該第一のカセットが、阻害性核酸配列に機能可能に連結されたpolIIIプロモーター、IRES、又はRSVプロモーターを含み、阻害性核酸配列がPD-L1又はPD-L2を下方制御する、請求項６に記載の組換えガンマレトロウイルスベクター。
polIIIプロモーターがH1プロモーター又はU6プロモーターを含む、請求項１１に記載の組換えガンマレトロウイルスベクター。
H1プロモーターが配列番号7又は12の約8330〜8553に記載の配列に対応するレトロウイルス配列を有し、約8885〜8889及び8925〜8930のpolIII終結配列を含む、請求項１２に記載の組換えガンマレトロウイルスベクター。
U6プロモーターが配列番号8又は13の約8330〜8595に記載の配列に対応するレトロウイルス配列を有し、約8922〜8926及び8962〜8967のpolIII終結配列を含む、請求項１２に記載の組換えガンマレトロウイルスベクター。
前記第一のカセット及び／又は第二のカセットがミニプロモーターを含む、請求項６に記載の組換えガンマレトロウイルスベクター。
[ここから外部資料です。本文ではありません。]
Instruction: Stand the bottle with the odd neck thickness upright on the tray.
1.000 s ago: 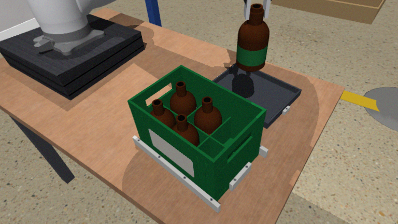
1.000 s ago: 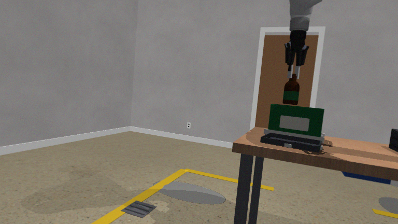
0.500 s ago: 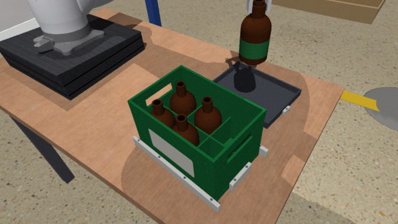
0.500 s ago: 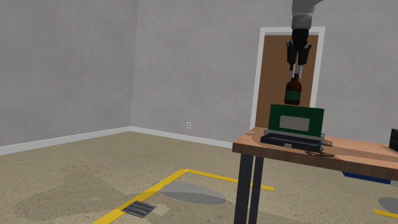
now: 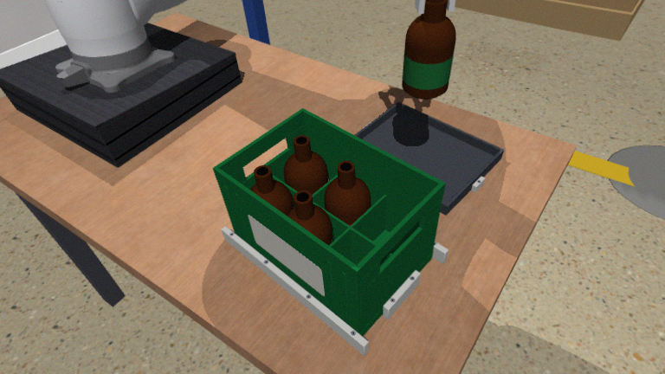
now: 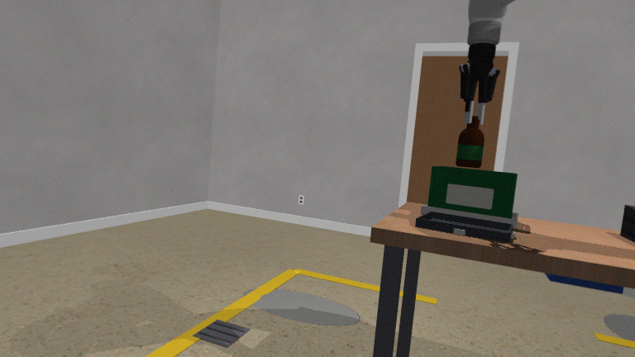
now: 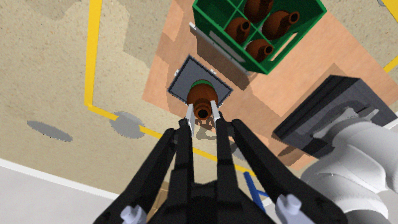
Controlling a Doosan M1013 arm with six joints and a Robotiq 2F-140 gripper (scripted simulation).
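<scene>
My gripper [image 7: 202, 108] is shut on the neck of a brown bottle with a green label [image 5: 428, 53]. The bottle hangs upright, well above the dark grey tray [image 5: 432, 153]; its shadow falls on the tray's back left part. The gripper also shows in the exterior view [image 6: 475, 116], holding the bottle [image 6: 470, 149] above the crate. The green crate [image 5: 331, 217] stands on the table beside the tray, with several brown bottles [image 5: 304, 164] upright in its cells. In the wrist view the held bottle [image 7: 201, 95] hangs over the tray.
The arm's base stands on a black plinth [image 5: 116, 88] at the table's back left. White stop bars [image 5: 293, 288] line the crate's foot. Two crate cells on the right are empty. The table edge lies just beyond the tray.
</scene>
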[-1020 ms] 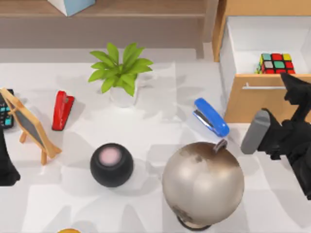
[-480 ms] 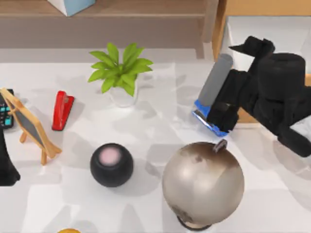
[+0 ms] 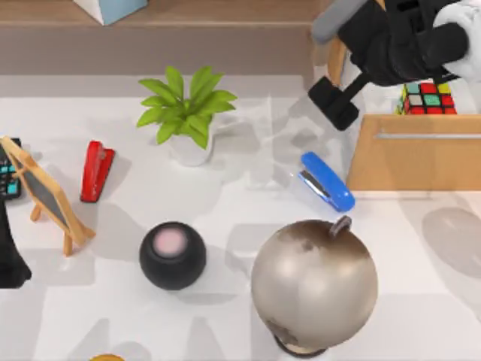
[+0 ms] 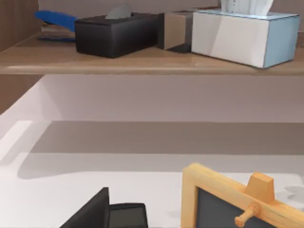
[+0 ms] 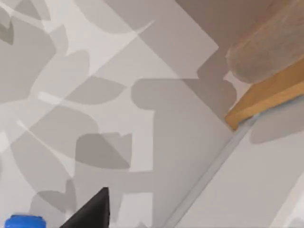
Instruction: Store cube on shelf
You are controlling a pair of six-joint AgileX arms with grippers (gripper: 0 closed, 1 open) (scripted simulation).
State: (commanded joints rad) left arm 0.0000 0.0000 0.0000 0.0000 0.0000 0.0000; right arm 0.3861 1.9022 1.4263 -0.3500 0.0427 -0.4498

ミニプロモーターがRSVプロモーターである、請求項１５に記載の組換えガンマレトロウイルスベクター。
RSVプロモーターが、配列番号9、10、14、15、又は16の約8330〜約8591の配列に対応するレトロウイルス配列を有する、請求項１６に記載の組換えガンマレトロウイルスベクター。
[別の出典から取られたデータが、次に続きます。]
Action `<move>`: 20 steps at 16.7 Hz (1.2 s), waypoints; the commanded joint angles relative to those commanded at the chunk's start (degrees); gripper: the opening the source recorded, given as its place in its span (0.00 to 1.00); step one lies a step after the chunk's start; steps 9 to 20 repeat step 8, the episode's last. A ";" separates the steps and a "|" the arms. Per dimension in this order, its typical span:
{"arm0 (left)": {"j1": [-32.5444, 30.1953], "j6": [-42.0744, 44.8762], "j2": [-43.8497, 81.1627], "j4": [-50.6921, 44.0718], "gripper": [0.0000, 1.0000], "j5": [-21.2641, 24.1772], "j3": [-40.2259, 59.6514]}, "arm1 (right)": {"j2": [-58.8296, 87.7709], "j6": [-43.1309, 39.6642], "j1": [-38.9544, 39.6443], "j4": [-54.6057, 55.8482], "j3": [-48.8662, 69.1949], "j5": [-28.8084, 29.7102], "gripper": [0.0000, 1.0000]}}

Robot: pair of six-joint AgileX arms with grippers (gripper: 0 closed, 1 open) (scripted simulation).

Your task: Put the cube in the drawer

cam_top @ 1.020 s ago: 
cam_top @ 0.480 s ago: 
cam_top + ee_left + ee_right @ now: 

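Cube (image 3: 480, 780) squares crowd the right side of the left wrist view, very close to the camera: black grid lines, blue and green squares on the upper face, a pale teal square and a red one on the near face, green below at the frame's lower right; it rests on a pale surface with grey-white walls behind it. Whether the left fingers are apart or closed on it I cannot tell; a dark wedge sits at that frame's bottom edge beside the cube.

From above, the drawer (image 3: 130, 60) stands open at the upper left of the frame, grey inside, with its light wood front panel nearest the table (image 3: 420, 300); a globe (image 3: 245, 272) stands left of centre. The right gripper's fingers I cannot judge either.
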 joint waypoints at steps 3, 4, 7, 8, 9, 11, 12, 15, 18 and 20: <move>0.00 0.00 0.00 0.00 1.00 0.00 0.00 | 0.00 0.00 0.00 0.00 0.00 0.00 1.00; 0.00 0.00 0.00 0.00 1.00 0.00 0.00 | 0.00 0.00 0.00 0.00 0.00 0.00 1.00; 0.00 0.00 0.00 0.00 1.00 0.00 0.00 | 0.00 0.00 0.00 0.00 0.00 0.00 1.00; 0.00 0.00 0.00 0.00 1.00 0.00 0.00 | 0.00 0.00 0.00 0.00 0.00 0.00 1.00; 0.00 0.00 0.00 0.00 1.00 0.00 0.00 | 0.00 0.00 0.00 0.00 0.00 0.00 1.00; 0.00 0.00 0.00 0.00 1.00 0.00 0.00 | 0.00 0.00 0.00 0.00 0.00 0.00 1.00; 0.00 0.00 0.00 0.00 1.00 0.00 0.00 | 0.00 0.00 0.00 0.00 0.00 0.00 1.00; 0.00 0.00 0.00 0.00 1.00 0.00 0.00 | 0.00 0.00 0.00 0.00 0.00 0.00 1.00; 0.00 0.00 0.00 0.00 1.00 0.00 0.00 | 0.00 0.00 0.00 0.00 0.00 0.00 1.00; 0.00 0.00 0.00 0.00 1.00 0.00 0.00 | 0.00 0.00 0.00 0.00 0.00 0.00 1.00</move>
RSVプロモーターが、阻害性核酸配列に機能可能に連結されており、阻害性核酸配列がPD-L1を下方制御する、請求項１６に記載の組換えガンマレトロウイルスベクター。
RSVプロモーターが、シトシンデアミナーゼ活性を有するポリペプチドをコードするポリヌクレオチドに機能可能に連結され、及びそれに続く阻害性核酸配列に機能可能に連結されている、請求項１６に記載の組換えガンマレトロウイルスベクター。
第一のカセットが阻害性核酸配列に連結されたH1又はU6プロモーターを含む、請求項１に記載の組換えガンマレトロウイルスベクター。